→ **Exercise details**:
Determine how many lines of the material below contain "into". Report only that figure.

→ **Data extract**:
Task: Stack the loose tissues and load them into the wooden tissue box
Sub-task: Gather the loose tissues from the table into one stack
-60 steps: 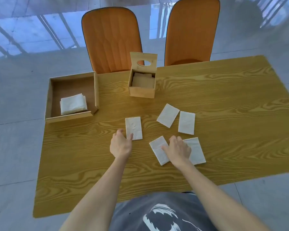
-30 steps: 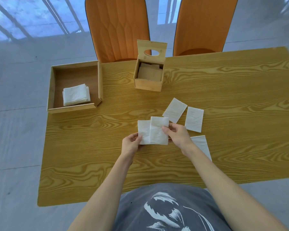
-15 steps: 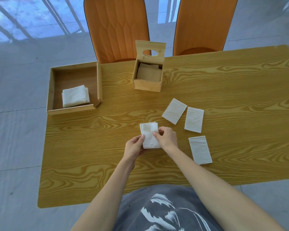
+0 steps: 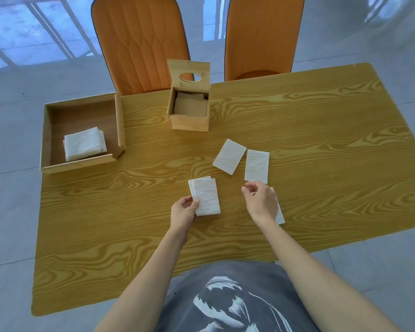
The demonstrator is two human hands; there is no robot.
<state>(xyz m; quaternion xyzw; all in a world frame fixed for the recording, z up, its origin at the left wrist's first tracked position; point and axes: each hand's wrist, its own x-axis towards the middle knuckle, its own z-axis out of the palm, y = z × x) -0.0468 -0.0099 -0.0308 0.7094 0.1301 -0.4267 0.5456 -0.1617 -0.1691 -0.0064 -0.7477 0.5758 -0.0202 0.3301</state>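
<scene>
My left hand (image 4: 183, 213) pinches the near left corner of a small stack of two white tissues (image 4: 206, 195) lying on the wooden table (image 4: 321, 130). My right hand (image 4: 261, 202) hovers to the right with fingers apart and nothing in it, over a third tissue (image 4: 280, 215) that it mostly hides. Two more loose tissues lie farther back, one tilted (image 4: 229, 156) and one upright (image 4: 257, 166). The wooden tissue box (image 4: 189, 122) stands at the back with its lid (image 4: 189, 71) raised; brownish sheets lie inside.
An open wooden tray (image 4: 82, 164) at the back left holds a pile of white tissues (image 4: 84, 143). Two orange chairs (image 4: 141, 41) stand behind the table. The table's near edge runs just in front of my torso.
My right hand laid its tissue onto the one in my left hand, making a stack, then let go and moved right above the nearest loose tissue.
</scene>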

→ **Task result**:
2